ASSIGNMENT
Would you please repeat the material exactly, from the first line to the last?

============

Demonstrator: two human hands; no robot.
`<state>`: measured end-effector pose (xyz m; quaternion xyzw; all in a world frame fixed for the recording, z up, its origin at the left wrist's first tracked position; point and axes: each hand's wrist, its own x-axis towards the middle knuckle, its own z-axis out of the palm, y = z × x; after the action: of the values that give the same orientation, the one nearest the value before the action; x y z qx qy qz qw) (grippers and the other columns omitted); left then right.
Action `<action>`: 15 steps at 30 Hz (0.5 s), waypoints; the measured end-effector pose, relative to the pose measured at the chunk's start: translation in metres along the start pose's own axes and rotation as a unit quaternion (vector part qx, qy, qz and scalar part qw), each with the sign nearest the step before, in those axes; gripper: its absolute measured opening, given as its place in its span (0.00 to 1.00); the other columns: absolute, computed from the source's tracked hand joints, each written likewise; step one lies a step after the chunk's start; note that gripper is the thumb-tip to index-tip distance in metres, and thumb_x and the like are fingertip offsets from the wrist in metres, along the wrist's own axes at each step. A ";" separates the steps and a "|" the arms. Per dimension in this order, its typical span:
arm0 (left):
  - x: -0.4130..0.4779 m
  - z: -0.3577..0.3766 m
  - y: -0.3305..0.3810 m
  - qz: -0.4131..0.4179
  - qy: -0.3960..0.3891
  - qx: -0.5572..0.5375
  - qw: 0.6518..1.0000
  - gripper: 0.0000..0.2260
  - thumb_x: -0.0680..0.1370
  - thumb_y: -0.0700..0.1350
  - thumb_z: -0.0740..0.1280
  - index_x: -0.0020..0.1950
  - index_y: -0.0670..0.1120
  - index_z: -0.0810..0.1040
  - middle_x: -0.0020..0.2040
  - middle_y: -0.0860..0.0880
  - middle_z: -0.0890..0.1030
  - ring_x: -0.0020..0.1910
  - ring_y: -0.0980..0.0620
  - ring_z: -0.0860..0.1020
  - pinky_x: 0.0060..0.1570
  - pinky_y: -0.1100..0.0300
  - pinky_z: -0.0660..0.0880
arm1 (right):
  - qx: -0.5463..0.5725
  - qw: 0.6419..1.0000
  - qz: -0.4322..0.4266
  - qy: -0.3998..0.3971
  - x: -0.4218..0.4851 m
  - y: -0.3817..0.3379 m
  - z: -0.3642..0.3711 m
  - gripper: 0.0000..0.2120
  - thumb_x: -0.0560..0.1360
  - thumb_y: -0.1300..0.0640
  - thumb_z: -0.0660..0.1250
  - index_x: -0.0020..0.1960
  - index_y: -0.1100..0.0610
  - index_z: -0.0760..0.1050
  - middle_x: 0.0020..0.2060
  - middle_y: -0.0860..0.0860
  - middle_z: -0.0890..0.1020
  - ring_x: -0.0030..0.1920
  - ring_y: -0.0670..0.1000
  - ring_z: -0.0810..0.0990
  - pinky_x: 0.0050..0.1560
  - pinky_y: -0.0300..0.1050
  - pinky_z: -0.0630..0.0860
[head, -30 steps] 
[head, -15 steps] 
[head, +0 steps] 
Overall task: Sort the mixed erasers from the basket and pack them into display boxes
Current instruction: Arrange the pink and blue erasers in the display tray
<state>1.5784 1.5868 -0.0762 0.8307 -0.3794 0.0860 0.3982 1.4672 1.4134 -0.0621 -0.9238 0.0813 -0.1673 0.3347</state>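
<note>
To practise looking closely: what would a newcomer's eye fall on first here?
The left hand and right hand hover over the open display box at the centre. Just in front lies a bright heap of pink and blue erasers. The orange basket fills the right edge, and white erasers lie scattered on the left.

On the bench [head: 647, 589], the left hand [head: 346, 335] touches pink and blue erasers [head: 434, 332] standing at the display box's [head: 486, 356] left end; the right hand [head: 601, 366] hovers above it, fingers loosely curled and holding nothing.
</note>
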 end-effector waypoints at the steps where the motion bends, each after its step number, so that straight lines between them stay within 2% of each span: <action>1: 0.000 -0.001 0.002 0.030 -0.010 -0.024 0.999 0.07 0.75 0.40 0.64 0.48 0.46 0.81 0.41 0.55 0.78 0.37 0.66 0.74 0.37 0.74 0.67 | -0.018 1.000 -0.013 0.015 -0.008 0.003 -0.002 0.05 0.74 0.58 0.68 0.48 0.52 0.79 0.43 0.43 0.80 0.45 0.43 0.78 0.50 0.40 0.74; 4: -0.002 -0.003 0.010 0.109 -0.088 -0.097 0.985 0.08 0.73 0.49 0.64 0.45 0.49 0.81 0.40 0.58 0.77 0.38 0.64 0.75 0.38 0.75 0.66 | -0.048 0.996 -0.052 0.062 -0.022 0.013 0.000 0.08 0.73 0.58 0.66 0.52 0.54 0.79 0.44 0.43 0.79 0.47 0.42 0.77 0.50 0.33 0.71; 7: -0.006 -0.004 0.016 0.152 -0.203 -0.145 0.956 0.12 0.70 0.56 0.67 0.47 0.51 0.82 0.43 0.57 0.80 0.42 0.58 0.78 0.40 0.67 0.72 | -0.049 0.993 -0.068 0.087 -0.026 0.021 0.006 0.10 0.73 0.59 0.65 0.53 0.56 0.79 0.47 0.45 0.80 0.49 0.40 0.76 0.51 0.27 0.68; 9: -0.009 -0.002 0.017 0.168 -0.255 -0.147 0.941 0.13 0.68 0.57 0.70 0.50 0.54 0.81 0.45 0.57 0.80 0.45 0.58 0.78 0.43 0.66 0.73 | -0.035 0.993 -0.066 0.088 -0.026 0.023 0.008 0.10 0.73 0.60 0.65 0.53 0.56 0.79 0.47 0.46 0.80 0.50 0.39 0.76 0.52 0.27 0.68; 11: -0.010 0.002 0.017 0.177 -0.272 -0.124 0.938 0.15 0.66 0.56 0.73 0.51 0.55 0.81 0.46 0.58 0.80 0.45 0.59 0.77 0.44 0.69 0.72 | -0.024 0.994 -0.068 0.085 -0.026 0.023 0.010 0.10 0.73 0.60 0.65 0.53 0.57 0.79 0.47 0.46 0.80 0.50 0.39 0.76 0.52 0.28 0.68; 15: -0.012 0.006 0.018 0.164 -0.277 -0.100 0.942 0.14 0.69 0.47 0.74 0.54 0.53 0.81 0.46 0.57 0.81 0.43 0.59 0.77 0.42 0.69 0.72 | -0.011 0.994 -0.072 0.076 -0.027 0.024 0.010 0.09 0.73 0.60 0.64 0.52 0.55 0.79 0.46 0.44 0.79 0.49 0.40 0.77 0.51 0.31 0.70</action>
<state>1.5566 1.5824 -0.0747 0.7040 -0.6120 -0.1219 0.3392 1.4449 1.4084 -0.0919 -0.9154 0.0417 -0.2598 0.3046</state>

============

EXERCISE OUTPUT
Demonstrator: two human hands; no robot.
`<state>`: measured end-effector pose (xyz m; quaternion xyzw; all in a world frame fixed for the recording, z up, its origin at the left wrist's first tracked position; point and axes: each hand's wrist, its own x-axis towards the middle knuckle, its own z-axis out of the palm, y = z × x; after the action: of the values that give the same orientation, the one nearest the value before the action; x y z qx qy qz qw) (grippers and the other columns omitted); left then right.
Action `<action>`: 15 steps at 30 Hz (0.5 s), waypoints; the measured end-effector pose, relative to the pose measured at the chunk's start: translation in metres along the start pose's own axes and rotation as a unit quaternion (vector part qx, qy, qz and scalar part qw), each with the sign nearest the step before, in those axes; gripper: its absolute measured opening, given as its place in its span (0.00 to 1.00); the other columns: absolute, computed from the source's tracked hand joints, each written likewise; step one lies a step after the chunk's start; note that gripper is the thumb-tip to index-tip distance in metres, and thumb_x and the like are fingertip offsets from the wrist in metres, along the wrist's own axes at each step. A ";" separates the steps and a "|" the arms. Per dimension in this order, its typical span:
arm0 (left):
  - x: -0.4130..0.4779 m
  - z: -0.3577..0.3766 m
  - y: -0.3305..0.3810 m
  - qz: -0.4131..0.4179
  - qy: -0.3960..0.3891
  - qx: -0.5572..0.5375
  - qw: 0.6518..1.0000
  - gripper: 0.0000..0.2260
  - thumb_x: -0.0680..0.1370
  - thumb_y: -0.0700..0.1350
  - thumb_z: -0.0740..0.1280
  - index_x: -0.0020..0.1950
  - index_y: -0.0670..0.1120
  - index_z: -0.0810..0.1040
  - middle_x: -0.0020..0.2040
  - middle_y: -0.0860..0.0880
  - middle_z: -0.0890..0.1030
  - ring_x: -0.0020..0.1910
  - ring_y: -0.0980..0.0620
  - ring_z: -0.0860..0.1020
  - pinky_x: 0.0060..0.1570
  - pinky_y: -0.1100..0.0300
  - pinky_z: -0.0660..0.0880
arm1 (right):
  - qx: -0.5463..0.5725
  - qw: 0.6419..1.0000
  - qz: -0.4322..0.4266
  - qy: -0.3998..0.3971
  - x: -0.4218..0.4851 m
  - y: -0.3817..0.3379 m
  - z: -0.3642..0.3711 m
  - gripper: 0.0000..0.2120
  - thumb_x: -0.0560..0.1360
  - thumb_y: -0.1300..0.0640
  - thumb_z: -0.0660..0.1250
  - index_x: -0.0020..0.1960
  - index_y: -0.1100..0.0610
  - index_z: -0.0760..0.1050
  - middle_x: 0.0020..0.2060
  - middle_y: -0.0860..0.0860
  - middle_z: -0.0890..0.1020
  - ring_x: -0.0030..0.1920
  - ring_y: -0.0670..0.1000
  - ring_z: -0.0810..0.0990
  - pinky_x: 0.0050..0.1560
  - pinky_y: -0.0300..0.1050
  - pinky_z: -0.0630..0.0860
[head, -30 steps] 
[head, -15 steps] 
[head, +0 steps] 
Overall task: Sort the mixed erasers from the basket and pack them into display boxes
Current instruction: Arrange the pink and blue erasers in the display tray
<state>1.5784 1.5868 -0.0762 0.8307 -0.3794 0.0860 0.3982 1.4672 1.4134 -0.0621 -0.9238 0.0813 -0.1673 0.3347</state>
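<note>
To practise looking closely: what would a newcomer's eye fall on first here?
The left hand and right hand hover over the open display box at the centre. Just in front lies a bright heap of pink and blue erasers. The orange basket fills the right edge, and white erasers lie scattered on the left.

On the bench [head: 647, 589], the left hand [head: 346, 335] touches pink and blue erasers [head: 434, 332] standing at the display box's [head: 486, 356] left end; the right hand [head: 601, 366] hovers above it, fingers loosely curled and holding nothing.
</note>
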 end-effector waypoints at the steps where the motion bends, each after its step number, so that straight lines between them stay within 2% of each span: <action>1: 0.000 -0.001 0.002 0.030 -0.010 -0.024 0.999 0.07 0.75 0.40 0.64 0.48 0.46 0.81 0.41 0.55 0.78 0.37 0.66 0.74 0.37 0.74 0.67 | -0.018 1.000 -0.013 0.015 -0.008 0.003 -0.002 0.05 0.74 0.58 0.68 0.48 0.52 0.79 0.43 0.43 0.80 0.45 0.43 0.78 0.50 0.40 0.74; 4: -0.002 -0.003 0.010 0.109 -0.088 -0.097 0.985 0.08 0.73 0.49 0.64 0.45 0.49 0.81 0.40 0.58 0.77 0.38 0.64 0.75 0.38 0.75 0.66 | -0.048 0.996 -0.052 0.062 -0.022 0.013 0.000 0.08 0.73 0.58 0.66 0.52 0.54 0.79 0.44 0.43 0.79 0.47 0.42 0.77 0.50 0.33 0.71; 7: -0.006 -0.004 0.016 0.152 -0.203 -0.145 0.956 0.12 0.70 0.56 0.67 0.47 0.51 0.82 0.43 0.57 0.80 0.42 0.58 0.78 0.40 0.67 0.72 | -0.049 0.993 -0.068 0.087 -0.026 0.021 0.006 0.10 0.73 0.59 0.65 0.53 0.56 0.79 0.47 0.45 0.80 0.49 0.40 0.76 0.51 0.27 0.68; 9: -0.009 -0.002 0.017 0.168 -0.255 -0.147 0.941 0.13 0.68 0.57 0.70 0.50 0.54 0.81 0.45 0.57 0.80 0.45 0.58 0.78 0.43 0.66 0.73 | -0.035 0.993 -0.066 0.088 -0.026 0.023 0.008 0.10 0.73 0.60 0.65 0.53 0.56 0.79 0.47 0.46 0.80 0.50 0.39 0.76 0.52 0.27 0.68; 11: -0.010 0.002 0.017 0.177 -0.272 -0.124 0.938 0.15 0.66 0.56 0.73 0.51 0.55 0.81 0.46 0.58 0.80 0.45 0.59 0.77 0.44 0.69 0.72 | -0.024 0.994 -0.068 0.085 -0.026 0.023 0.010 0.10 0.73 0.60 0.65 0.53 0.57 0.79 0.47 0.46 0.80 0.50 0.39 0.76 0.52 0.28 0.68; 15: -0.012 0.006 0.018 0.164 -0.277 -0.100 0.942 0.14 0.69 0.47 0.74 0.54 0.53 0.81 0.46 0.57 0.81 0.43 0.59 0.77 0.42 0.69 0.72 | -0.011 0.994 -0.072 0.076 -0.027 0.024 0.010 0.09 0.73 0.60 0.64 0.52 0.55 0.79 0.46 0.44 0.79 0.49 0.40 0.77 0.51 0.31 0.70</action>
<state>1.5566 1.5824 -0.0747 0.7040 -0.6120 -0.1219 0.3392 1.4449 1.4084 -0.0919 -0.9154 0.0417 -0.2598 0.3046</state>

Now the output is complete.